Simplification is the process of reducing a mathematical expression to its simplest form. It allows you to express complex calculations in a more straightforward way. Simplifying expressions involves various operations such as addition, subtraction, multiplication, and division.

For instance, in the original problem, the product of -1 and 6 was calculated first, and then the result was multiplied by 2. Simplifying helps us break down these steps:

First, calculate the product: \(-1 \times 6 = -6\).
Next, double the product: \(2 \times -6 = -12\).

• This makes the expression easier to handle.
• You get a clearer understanding of the problem.

Finally, combining this with subtraction helps simplify the whole exercise, making calculations and understanding much simpler.

An algebraic expression includes numbers, variables, and arithmetic operations. These expressions can be simplified to make problem-solving easier by combining like terms and using properties of operations.

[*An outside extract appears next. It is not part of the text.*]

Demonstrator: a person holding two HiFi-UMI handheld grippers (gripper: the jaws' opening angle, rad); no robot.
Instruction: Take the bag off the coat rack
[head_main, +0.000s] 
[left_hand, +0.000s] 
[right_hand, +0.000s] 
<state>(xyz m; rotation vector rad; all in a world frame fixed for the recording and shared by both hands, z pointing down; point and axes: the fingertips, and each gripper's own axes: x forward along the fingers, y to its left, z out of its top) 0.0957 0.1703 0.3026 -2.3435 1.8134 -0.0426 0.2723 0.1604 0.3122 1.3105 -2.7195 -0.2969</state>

In the provided exercise, we did not encounter variables but worked entirely with numerical values. However, the principles are similar. The exercise demonstrated how to combine operations in a clear sequence to solve the problem. Breaking it down step by step allows you to handle every part of the equation:

For example:

• Identify ‘twice the product’ from the phrase.
• Calculate the product of numbers involved.
• Perform the multiplication to find twice the product.
• Subtract this result from the given number.

This practice ultimately forms the foundation for dealing with more complex algebraic expressions involving variables.

Step-by-step problem solving is a methodical approach to tackling mathematical problems. It involves breaking down a problem into smaller, more manageable steps. This strategy helps you understand and solve the problem efficiently.

In the exercise given:
1. We first identified the key components of the phrase.
2. Calculated the product as a separate step.
3. Multiplied the result to find ‘twice the product’.
4. Subtracted this result from the specified number.

This approach makes solving complex problems less daunting. A step-by-step method ensures you follow a logical sequence:

• Identify key terms or numbers.
• Perform operations in the correct order.
• Check each step to avoid mistakes.
• Gradually build up to the final solution.

Through this method, you can apply the same logical flow to both simple and complex mathematical problems, ensuring clarity and correctness in your work.